- The problem:
Each line below from the "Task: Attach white" line through the "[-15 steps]" line, those two included, must be restated word for word; the pictures must not be.

(Provided material Opens)

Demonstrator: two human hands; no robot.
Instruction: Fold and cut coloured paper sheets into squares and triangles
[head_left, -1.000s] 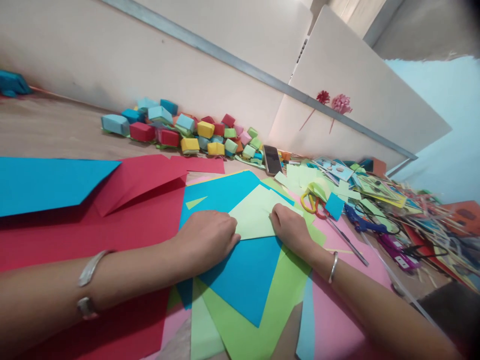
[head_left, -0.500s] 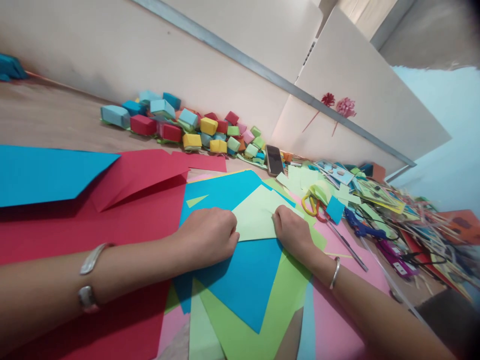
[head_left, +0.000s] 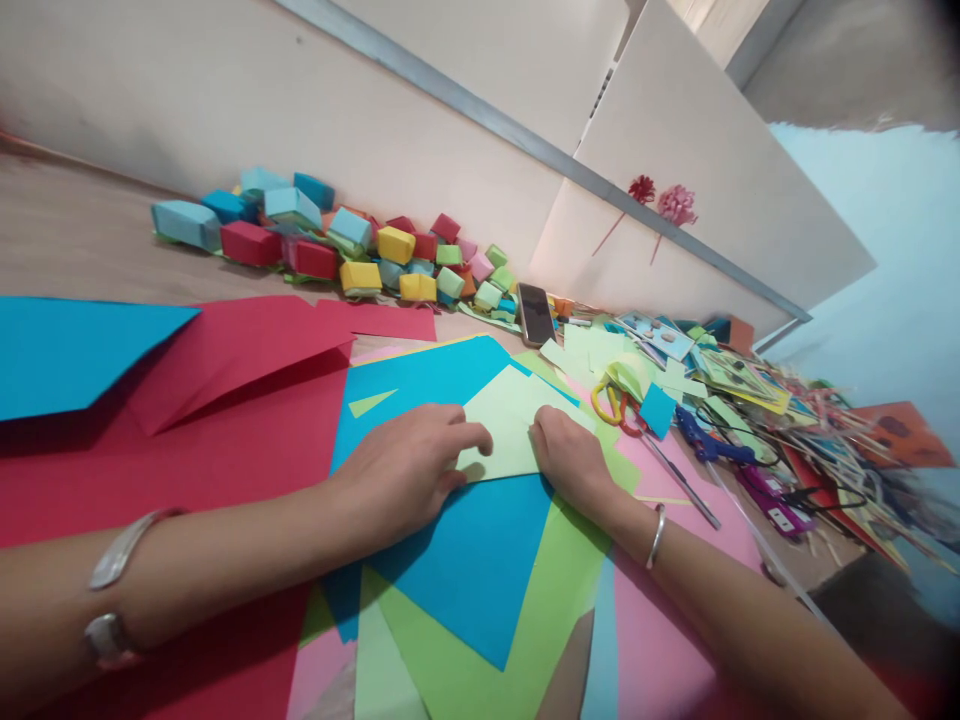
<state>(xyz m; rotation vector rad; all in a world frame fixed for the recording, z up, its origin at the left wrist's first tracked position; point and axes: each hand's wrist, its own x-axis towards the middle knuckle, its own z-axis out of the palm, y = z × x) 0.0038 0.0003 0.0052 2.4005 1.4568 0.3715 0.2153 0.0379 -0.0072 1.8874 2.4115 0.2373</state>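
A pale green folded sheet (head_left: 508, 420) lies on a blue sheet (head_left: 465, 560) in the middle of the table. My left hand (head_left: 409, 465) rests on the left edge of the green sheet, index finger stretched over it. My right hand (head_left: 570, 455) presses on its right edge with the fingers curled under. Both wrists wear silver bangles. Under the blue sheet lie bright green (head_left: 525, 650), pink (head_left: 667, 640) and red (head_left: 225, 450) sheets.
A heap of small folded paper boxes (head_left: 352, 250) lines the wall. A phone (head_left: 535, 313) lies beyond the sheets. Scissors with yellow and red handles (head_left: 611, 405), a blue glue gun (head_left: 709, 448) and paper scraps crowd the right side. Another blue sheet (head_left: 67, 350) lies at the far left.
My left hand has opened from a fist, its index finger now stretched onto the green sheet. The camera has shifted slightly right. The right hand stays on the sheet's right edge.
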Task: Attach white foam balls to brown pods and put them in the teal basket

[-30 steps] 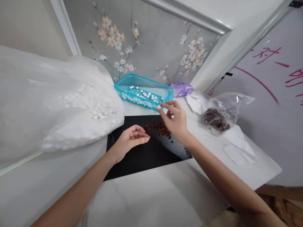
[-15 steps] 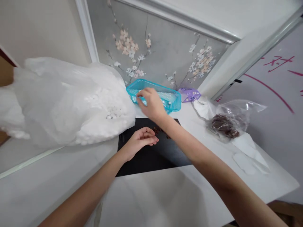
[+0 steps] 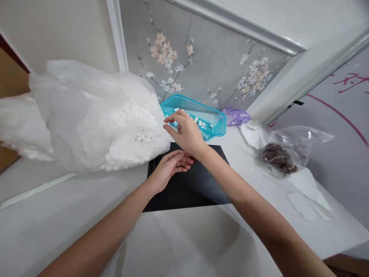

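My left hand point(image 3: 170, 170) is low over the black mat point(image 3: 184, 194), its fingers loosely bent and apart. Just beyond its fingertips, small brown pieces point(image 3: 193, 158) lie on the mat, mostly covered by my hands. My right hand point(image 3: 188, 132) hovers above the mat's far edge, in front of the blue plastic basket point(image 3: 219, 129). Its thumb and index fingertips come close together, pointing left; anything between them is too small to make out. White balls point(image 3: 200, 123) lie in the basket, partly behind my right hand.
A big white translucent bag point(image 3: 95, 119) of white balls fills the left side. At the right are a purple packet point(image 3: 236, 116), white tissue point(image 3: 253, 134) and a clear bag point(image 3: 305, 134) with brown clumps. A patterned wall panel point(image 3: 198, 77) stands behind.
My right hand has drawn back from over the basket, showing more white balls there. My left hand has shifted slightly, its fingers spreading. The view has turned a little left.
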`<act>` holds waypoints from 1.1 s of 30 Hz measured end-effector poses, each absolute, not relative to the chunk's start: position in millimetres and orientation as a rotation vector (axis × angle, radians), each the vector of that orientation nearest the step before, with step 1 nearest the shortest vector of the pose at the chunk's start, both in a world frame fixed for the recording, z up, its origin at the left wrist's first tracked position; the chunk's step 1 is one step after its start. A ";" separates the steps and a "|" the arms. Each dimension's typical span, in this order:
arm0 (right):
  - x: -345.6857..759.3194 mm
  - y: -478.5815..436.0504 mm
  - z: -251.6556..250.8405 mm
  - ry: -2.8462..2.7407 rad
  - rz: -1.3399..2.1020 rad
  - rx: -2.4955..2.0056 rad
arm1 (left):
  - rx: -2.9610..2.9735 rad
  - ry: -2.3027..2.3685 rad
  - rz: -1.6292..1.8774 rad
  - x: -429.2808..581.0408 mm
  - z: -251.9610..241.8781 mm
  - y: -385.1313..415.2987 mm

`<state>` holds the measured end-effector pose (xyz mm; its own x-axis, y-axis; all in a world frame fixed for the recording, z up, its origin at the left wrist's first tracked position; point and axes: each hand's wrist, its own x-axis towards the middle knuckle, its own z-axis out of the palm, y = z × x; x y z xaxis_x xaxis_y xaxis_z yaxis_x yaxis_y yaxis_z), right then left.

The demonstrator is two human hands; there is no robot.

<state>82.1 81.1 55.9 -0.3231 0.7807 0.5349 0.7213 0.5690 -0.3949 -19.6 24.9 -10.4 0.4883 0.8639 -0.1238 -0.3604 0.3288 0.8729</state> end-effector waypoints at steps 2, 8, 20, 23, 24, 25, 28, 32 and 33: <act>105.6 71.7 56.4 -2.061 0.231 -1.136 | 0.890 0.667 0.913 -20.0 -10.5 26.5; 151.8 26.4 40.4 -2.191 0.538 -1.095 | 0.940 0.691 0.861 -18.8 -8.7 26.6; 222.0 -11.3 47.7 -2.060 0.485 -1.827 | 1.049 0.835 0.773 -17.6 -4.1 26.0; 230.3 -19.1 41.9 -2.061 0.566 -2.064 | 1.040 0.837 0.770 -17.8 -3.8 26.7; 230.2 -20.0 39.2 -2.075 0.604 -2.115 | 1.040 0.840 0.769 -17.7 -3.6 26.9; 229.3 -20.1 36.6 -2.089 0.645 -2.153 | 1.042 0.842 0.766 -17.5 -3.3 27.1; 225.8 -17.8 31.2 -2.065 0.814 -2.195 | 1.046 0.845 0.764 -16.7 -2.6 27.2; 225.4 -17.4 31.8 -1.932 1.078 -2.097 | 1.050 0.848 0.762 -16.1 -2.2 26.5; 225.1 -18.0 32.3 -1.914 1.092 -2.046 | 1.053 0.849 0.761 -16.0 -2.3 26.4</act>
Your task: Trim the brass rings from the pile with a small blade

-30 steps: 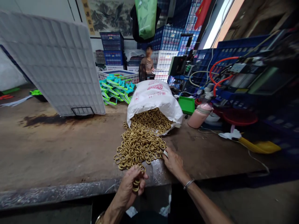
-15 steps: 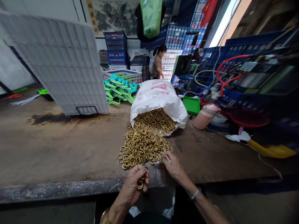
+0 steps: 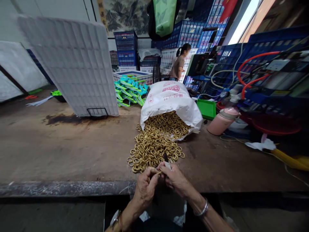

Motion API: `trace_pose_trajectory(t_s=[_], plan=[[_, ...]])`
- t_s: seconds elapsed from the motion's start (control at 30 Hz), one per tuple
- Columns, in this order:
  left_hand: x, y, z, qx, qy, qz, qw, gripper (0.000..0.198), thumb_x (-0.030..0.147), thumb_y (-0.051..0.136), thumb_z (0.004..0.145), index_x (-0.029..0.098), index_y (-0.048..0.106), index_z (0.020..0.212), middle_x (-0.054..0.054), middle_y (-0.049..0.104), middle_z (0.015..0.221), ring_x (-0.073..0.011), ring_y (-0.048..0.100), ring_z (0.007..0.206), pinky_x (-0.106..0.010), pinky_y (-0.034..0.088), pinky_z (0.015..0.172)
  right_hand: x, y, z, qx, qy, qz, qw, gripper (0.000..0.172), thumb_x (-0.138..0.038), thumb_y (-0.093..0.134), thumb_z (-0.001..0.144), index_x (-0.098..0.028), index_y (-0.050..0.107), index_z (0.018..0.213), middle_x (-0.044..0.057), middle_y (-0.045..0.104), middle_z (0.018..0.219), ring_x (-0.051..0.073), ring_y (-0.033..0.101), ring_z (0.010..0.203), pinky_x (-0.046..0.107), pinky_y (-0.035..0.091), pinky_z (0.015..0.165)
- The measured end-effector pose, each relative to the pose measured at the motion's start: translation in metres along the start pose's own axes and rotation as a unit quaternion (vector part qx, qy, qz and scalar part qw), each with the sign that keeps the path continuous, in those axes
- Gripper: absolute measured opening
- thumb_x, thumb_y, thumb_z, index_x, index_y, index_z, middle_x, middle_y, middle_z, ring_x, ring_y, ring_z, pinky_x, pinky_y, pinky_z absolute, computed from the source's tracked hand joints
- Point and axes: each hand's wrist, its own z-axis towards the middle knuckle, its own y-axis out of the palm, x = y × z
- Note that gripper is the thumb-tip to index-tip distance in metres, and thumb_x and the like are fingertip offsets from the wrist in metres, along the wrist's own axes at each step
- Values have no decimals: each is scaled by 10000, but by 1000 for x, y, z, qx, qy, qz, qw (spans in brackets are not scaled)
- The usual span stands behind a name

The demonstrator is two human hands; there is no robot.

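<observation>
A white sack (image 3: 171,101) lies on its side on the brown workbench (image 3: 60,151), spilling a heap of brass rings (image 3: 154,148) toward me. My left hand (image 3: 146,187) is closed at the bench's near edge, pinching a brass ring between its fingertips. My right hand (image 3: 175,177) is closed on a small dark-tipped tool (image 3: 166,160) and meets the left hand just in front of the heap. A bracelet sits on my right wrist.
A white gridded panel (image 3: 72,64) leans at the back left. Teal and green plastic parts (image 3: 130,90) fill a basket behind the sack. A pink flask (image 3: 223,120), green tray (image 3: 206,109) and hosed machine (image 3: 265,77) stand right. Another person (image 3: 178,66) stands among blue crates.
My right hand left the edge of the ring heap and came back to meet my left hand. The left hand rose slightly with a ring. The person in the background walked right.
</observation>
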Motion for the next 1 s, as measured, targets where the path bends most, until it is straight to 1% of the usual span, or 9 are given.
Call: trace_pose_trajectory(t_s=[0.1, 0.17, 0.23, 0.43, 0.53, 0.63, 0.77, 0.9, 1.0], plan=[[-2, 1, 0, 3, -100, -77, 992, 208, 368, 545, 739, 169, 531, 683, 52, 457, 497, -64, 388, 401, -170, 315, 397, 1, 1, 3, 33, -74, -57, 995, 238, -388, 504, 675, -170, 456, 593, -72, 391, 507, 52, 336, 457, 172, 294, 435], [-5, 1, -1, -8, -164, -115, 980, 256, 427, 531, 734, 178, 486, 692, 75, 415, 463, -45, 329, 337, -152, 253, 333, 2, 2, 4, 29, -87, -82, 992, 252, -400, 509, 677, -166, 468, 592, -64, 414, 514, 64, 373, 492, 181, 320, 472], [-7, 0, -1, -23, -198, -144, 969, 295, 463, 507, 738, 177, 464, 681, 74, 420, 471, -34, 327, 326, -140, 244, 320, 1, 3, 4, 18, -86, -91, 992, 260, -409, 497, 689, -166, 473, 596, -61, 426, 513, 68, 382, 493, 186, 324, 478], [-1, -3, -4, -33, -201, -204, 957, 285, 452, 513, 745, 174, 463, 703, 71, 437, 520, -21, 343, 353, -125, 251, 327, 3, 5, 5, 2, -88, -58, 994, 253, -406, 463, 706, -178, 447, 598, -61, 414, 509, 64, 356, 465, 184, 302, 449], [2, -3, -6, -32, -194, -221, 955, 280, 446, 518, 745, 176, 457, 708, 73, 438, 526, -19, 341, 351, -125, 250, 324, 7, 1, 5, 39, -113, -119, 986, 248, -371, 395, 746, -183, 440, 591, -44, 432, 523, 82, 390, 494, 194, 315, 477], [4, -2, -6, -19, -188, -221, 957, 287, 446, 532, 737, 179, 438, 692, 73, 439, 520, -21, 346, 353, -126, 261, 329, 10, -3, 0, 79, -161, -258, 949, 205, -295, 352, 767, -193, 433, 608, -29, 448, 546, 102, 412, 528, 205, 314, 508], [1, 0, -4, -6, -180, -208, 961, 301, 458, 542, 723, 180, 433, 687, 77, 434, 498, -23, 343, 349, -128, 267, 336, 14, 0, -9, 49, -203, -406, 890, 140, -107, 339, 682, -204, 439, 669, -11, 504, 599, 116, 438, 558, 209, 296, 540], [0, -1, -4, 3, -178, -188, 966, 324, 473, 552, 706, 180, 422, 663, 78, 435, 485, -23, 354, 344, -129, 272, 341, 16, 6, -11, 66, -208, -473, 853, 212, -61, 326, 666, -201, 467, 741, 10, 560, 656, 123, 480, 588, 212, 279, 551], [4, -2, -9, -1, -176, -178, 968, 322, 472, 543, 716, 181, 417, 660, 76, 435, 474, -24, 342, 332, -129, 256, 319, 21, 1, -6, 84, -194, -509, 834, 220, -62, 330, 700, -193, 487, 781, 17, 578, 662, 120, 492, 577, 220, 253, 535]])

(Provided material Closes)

- Expected output:
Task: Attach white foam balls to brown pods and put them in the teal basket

[-30 steps] 
[-15 steps] 

Here the exercise is finished.